Kotlety pożarskie - pyszne
Kotlety robi się z drobno siekanego lub mielonego mięsa drobiowego, czasami mieszanego z cielęciną. To, że są puszyste i delikatne to zasługa ubitej piany z białek. Smażymy je też na maśle klarowanym, dzięki któremu ich smak jest wyjątkowy :-) Polecam, warto wypróbować. Jak dla mnie naprawdę jedne z lepszych kotletów :-) Przepis znalazłam tutaj (klik)
Składniki na dwie porcje:
- 1 duży filet z kurczaka
- 2 jajka L
- 1 łyżeczka miękkiego masła
- 1-2 łyżki mąki
- bułka tarta
- sól
- pieprz
- masło klarowane do smażenia
1. Mięso jak najdrobniej siekamy ostrym nożem lub możemy je zmielić. Ja posiekałam. Przekładamy do miski.

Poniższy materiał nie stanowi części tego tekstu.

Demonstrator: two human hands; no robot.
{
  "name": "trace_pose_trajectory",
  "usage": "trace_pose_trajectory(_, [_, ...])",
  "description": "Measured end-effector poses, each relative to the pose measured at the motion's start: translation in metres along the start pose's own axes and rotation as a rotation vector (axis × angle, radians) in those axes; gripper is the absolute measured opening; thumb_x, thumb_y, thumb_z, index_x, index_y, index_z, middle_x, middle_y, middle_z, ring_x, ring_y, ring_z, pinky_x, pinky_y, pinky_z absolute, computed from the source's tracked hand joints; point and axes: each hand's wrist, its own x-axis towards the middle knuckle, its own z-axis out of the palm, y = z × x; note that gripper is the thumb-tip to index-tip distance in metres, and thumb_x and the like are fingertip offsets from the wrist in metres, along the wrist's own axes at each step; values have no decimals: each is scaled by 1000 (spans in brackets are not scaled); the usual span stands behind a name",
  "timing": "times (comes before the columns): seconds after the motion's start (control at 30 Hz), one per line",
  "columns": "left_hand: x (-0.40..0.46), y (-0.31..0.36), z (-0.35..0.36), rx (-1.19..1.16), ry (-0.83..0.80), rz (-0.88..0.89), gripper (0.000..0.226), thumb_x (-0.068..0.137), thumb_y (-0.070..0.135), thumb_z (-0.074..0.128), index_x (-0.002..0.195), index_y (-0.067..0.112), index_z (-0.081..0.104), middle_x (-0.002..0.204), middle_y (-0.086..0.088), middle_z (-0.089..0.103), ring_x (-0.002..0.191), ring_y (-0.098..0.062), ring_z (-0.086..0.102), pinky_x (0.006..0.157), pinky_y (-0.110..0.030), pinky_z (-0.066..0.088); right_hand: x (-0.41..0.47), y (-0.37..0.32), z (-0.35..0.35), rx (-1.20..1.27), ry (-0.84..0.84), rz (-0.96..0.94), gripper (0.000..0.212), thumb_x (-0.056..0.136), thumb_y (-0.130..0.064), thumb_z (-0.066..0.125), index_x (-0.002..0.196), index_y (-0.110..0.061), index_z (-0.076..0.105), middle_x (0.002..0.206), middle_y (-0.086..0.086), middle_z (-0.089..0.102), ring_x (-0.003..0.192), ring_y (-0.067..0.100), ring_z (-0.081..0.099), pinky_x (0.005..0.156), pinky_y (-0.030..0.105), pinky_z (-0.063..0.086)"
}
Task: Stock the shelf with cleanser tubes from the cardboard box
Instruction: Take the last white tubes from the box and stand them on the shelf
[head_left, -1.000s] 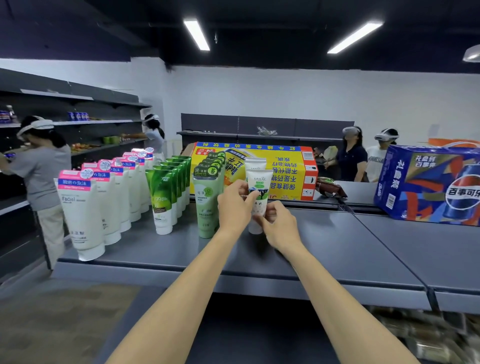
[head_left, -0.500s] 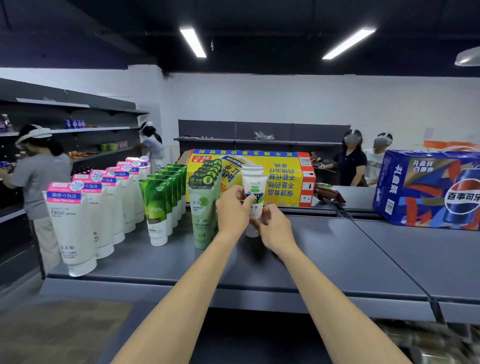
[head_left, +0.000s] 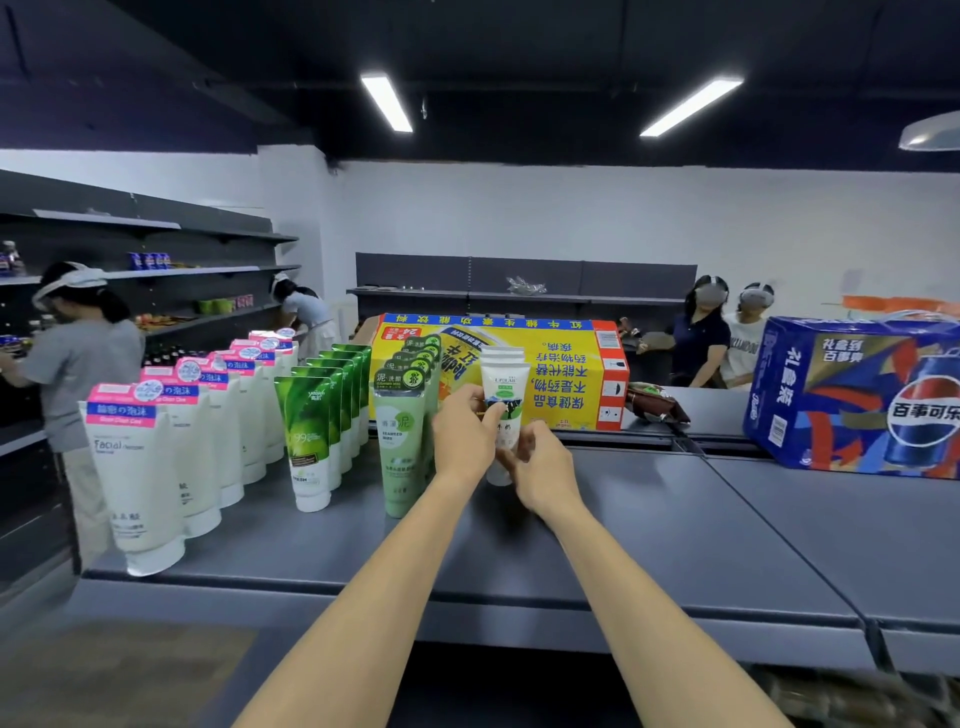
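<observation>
Unmoved since before, left hand (head_left: 464, 435) and right hand (head_left: 541, 464) pinch the white tube (head_left: 504, 385), hiding its middle.

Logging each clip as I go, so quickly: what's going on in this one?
A person is stocking a grey shelf with cleanser tubes. Both hands are on one white tube standing cap-down: the left hand grips its upper part, the right hand holds it lower down. It heads a short new row, right of the sage-green tubes, bright green tubes and pink-topped white tubes.
</observation>
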Motion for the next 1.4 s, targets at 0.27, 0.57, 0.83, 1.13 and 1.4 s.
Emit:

2. Z jednego jajka oddzielamy białko od żółtka (drugie zostawiamy do panierowania). Białko ubijamy, a do żółtka dodajemy miękkie masło i ucieramy. Do utartego dodajemy ubitą pianę, mięso, sól, pieprz i mieszamy. Następnie dodajemy bułkę tartą (dodajemy jej tylko tyle, żeby masa dala się uformować, ale nie za dużo), mieszamy.
3. Na patelni rozgrzewamy masło klarowane. Na jednym talerzyku roztrzepujemy widelcem jajko, na drugi dajemy mąkę, a na trzeci bułkę tartą. Łyżką nabieramy porcje masy, formujemy w rękach kotleta i panierujemy: najpierw mąką, potem jajko i na końcu bułka tarta.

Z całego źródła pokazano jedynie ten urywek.